2.5. Study assessment

Researchers will assess patients daily during their hospitalization until their discharge and at the follow-up (details shown in Table 2). After patients have been enrolled in this study, researchers will examine their eligibility for the AUGST-AHF RCT study. The use of YQFM will be evaluated based on the daily medication record. The MACE endpoints and cardiac-specific death will be assessed and determined by the endpoint committee. VAS and 7-point Likert scale will be used to assess dyspnea by patient self-report, and the two scales will be measured at approximately the same time in patients’ supine position to ensure consistency. The MLHFQ scale consists of 21 questions and has been widely used to assess HF patients’ life quality (17). The Chinese version of MMAS of eight items has been extensively validated in China (18). It shows reliability and validity for HF patients (19), which would be a suitable tool for our study to assess patients’ medication adherence. Adverse events (AEs) will be monitored until Day 10 or until patients are discharged and significant AEs until Day 180.

TABLE 2

Table 2. The schedule of assessment and data collection.

2.6. Data collection and management

2.6.1. Data collection during hospitalization

Identities of patients will be encoded with numbers to protect their privacy. At enrolment, patients’ basic information will be obtained, including demographic information, disease history, alcohol, cigarette use, allergy history, and influenza vaccine history. Moreover, information on laboratory examination, imaging examination, and medications will be collected. The laboratory inspection includes biochemistry, hematology, and routine urine analysis. The medication information, including the name, the dosage, and the duration of the medication use, will be recorded throughout the study. More details about data collection across time points are shown in Table 2.

2.6.2. Follow-up

Following enrolment, patients will be monitored for a minimum of 180 days, with visits occurring at 30, 60, 90, and 180 days. During follow-up, we will use a smartphone-based clinical reporting application (app) to manage patients. Patients will fill out the MLHFQ and MMAS-8 scales online by this app. Before discharge, the doctor will explain the details of the app’s scales to patients and their relatives until they fully understand. Concurrently, the app will display essential discharge instructions and details. Within seven days of each visit time point (30, 60, 90, and 180 days), an independent investigator will confirm survival status, HF readmission, NYHA cardiac function classification, MACE, and AEs of patients by telephone or outpatient, and remind patients to complete the app questionnaire in the app. We will provide patients with smartwatches and ask them to wear these smartwatches during follow-up, which could monitor their body weight, BP, and heart rate. The records will be automatically uploaded to the app through Bluetooth. All data will be sent over the internet to a back-end infrastructure on secure servers. Moreover, this specially designed app gives researchers secure online access to scale information and patients’ vital-sign readings.

2.6.3. Data management

All data will be collected by Case Report Form (CRF) of a paper version and then transcribed to electronic data capture (EDC) system. To ensure data accuracy, data entry personnel will receive the necessary training and perform entry while checking for any suspicious parameters. The data will be monitored regularly for quality control by a data management team. Team members will periodically check the validity and logicality of the data through the EDC system and send electronic queries to the fillers in case of any questions until the data is confirmed to be correct. The team will also organize regular visits to centers and check the paper consistency and electronic CRFs.

2.7. Sample size

Based on the results of previous observational studies, the composite outcome of 90-day all-cause mortality or readmission for HF was approximately 25% among patients who received conventional therapy for acute heart failure (20, 21). We assumed that the composite rate of those who combined with YQFM in clinical practice is 18%. Setting a significance level of two-sided alpha level of 0.05 and 10% of the loss to follow-up, 1,200 patients would be enough to detect the composite outcome with 80% power.

2.8. Statistical analysis

The baseline characteristic and observational data will be expressed as means ± standard deviation, medians, or percentages, and performed an independent t-test, Mann-Whitney U test, or Chi-square test/Fisher’s exact test, depending on the distribution.

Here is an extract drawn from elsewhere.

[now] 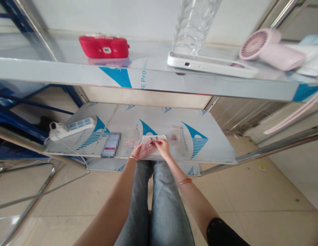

Cox proportional-hazards regression models will be used to estimate the association between YQFM use and the primary outcome. An initial multivariable Cox regression model will include demographic factors, clinical factors, laboratory tests, and medications.

The primary analysis will use propensity-score matching methods to balance the differences in baseline variables between treatment cohorts. The individual propensities for receipt of YQFM treatment will be estimated with the use of a multivariable logistic regression model that include the same covariates as the Cox regression model. In the propensity-score matching analysis, the nearest-neighbor method will be applied to create a matched control sample. All variables will include in the propensity score model reflected knowledge available at baseline. Missing baseline variables will be handled by multiple imputation by chained equations using the other variables available. To verify the covariate balancing after the propensity score matching, the standardized mean difference (SMD) will be calculated with a threshold of 10% designated to indicate clinically meaningful imbalance (22). Kaplan-Meier curves and Cox models that use the propensity-score matching will be reported. A sensitivity analysis for unobserved confounding will be performed by using the Rosenbaum’s method to assess the robustness of findings due to hidden bias (23).

We will compare our findings with the AUGUST-AHF RCT study to determine whether the results, particularly the primary outcome, are compatible between the two. The proportion of patients who met the eligibility requirements for the AUGUST-AHF RCT study will be computed. Differences in baseline characteristics between those who met the RCT eligibility and those who did not will also be tested by the statistical methods described above.

We will perform an interim analysis when 33% of total patients (N = 400) have completed the 90-day follow-up. The interim analysis will be performed by independent statisticians, and we may adjust the course of the subsequent study or revise the study protocol based on the analysis results.

All statistical analyses were performed with the R statistical package version 4.0.2 (R Foundation for Statistical Computing, https://www.R-project.org/). Furthermore, two-tailed p < 0.05 was considered statistically significant.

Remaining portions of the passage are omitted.